■ EXERCISE: An exact copy of all the data below is needed, without its pictures.

■ RECORDED DATA:
________

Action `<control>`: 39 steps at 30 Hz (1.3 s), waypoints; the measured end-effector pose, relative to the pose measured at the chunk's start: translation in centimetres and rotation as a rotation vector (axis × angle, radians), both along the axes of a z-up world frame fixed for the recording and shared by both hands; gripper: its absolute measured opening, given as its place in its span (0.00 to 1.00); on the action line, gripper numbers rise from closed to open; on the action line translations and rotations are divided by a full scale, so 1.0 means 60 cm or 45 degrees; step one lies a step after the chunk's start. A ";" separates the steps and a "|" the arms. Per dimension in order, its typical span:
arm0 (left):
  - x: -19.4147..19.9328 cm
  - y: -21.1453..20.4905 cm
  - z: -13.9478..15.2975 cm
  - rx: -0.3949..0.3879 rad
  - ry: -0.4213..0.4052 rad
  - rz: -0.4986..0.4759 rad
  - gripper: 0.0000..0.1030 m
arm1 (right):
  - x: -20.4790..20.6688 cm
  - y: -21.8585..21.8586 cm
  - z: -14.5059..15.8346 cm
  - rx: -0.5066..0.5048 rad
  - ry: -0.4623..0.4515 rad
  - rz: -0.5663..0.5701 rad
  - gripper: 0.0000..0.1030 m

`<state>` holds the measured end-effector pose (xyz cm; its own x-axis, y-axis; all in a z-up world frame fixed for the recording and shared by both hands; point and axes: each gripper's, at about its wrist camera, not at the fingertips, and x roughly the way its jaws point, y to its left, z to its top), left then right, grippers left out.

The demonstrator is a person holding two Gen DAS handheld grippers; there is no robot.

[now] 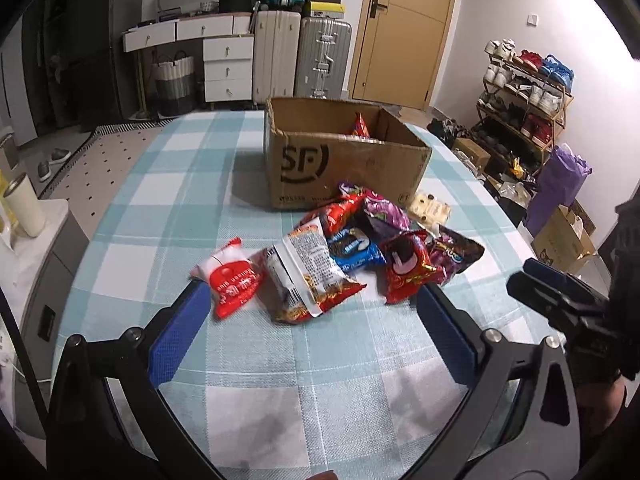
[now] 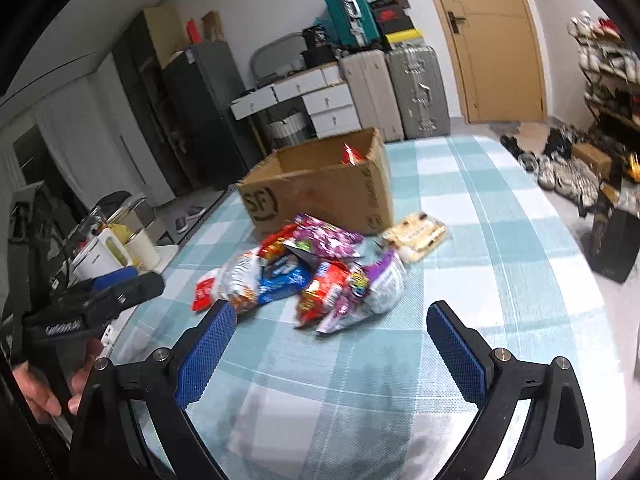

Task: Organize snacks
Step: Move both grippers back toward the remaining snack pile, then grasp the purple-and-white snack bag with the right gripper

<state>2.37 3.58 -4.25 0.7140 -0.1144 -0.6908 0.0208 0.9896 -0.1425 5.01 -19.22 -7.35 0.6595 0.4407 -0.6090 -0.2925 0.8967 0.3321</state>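
A pile of snack packets [image 1: 340,256] lies on the checked tablecloth in front of an open cardboard box [image 1: 340,160] marked SF. The pile holds a red and white packet [image 1: 230,280], a blue cookie packet [image 1: 354,250], red packets, purple packets and a pale biscuit pack [image 1: 428,210]. One red packet [image 1: 361,126] stands inside the box. My left gripper [image 1: 316,312] is open and empty, just short of the pile. My right gripper [image 2: 328,320] is open and empty, near the pile [image 2: 304,272] in front of the box [image 2: 320,188].
The table [image 1: 280,380] carries a blue and white checked cloth. A side counter with a cup [image 1: 26,210] stands left of it. Suitcases, white drawers and a door are at the back; a shoe rack [image 1: 524,96] is on the right.
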 end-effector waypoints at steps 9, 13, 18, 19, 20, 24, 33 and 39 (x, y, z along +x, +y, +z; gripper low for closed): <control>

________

■ PROBLEM SOLUTION:
Action `<control>`: 39 steps at 30 Hz (1.3 s), waypoints; the measured end-effector pose, relative to the pose measured at the chunk's start: translation in centimetres and rotation as a rotation vector (axis × angle, radians), both along the axes of a z-up world frame fixed for the recording and shared by both hands; gripper: its absolute measured opening, given as its place in its span (0.00 to 1.00); on the action line, gripper numbers rise from closed to open; on the action line translations and rotations are divided by a full scale, so 1.0 means 60 cm or 45 degrees; step one lies a step after the chunk's start. A ";" separates the steps and a "|" the arms. Per dimension in order, its typical span:
arm0 (left):
  - x: -19.4147..19.9328 cm
  - y: -21.1453..20.4905 cm
  - z: -13.9478..15.2975 cm
  - rx: -0.3949..0.3879 rad
  - ry: -0.4213..0.4052 rad
  - rz: -0.4986..0.4759 rad
  - gripper: 0.0000..0.1030 m
arm1 (right):
  - x: -20.4790..20.6688 cm
  - y: -21.8585..21.8586 cm
  - z: -14.5059..15.8346 cm
  - rx: -0.5066..0.5048 rad
  - ry: -0.4623..0.4515 rad
  - rz: -0.5663..0.5701 rad
  - gripper: 0.0000..0.1030 m

`<state>` holds the measured end-effector pose (xyz cm; its own x-axis, y-axis; all in a z-up world frame fixed for the recording and shared by both hands; point and axes: each gripper's, at about its wrist camera, not at the fingertips, and x roughly the way its jaws point, y to its left, z to its top), left then right, grippers left out.

The demonstrator is a person holding two Gen DAS handheld grippers; there is no robot.

[now] 
[now] 

Task: Organize snacks
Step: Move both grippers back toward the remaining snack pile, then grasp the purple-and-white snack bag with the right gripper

<state>2.37 3.58 -4.25 0.7140 -0.1144 -0.6908 0.0208 0.9896 -0.1425 5.01 -19.22 -7.35 0.6595 0.4407 -0.6090 -0.2925 0.8967 0.3321</state>
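A pile of snack packets [image 1: 340,256] lies on the checked tablecloth in front of an open cardboard box [image 1: 340,160] marked SF. The pile holds a red and white packet [image 1: 230,280], a blue cookie packet [image 1: 354,250], red packets, purple packets and a pale biscuit pack [image 1: 428,210]. One red packet [image 1: 361,126] stands inside the box. My left gripper [image 1: 316,312] is open and empty, just short of the pile. My right gripper [image 2: 328,320] is open and empty, near the pile [image 2: 304,272] in front of the box [image 2: 320,188].
The table [image 1: 280,380] carries a blue and white checked cloth. A side counter with a cup [image 1: 26,210] stands left of it. Suitcases, white drawers and a door are at the back; a shoe rack [image 1: 524,96] is on the right.
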 end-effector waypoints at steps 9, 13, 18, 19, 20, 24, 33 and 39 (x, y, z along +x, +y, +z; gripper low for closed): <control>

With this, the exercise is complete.